TO DO:
Please copy, exactly as they appear below, the lines from the one containing "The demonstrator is" through the one containing "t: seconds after".

EXERCISE DATA:
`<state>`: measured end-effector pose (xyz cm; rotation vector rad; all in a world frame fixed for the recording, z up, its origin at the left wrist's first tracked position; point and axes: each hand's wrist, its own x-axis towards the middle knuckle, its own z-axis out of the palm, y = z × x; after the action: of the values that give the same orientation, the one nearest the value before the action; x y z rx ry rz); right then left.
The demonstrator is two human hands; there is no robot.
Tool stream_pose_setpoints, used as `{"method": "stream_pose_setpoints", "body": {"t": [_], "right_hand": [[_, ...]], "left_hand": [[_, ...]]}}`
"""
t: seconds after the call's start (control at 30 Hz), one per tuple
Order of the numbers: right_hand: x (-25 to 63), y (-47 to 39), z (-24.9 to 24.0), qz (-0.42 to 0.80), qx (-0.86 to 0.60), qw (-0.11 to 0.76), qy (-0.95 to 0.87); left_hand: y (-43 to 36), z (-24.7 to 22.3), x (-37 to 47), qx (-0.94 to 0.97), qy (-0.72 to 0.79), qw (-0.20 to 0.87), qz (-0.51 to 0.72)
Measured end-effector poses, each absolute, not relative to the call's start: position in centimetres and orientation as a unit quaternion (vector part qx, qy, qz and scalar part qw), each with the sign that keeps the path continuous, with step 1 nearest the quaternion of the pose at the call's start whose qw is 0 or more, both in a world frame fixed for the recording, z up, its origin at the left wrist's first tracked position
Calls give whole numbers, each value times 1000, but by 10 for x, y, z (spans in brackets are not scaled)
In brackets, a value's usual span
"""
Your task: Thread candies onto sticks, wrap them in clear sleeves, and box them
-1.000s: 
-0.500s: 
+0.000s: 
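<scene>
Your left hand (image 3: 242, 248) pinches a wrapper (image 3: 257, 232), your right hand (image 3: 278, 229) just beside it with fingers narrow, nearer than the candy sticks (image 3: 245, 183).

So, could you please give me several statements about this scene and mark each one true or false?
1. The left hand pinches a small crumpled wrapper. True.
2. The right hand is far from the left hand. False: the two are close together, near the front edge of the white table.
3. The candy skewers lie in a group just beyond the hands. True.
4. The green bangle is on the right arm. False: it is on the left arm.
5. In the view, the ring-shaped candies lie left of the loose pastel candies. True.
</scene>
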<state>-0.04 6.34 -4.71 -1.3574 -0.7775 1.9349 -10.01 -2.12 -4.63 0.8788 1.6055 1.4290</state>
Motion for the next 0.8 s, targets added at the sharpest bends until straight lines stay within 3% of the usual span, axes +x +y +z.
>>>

TASK ANSWER:
The demonstrator is two human hands; there is no robot.
Tool stream_pose_setpoints, used as `{"method": "stream_pose_setpoints", "body": {"t": [_], "right_hand": [[_, ...]], "left_hand": [[_, ...]]}}`
"""
t: seconds after the call's start (control at 30 Hz), one per tuple

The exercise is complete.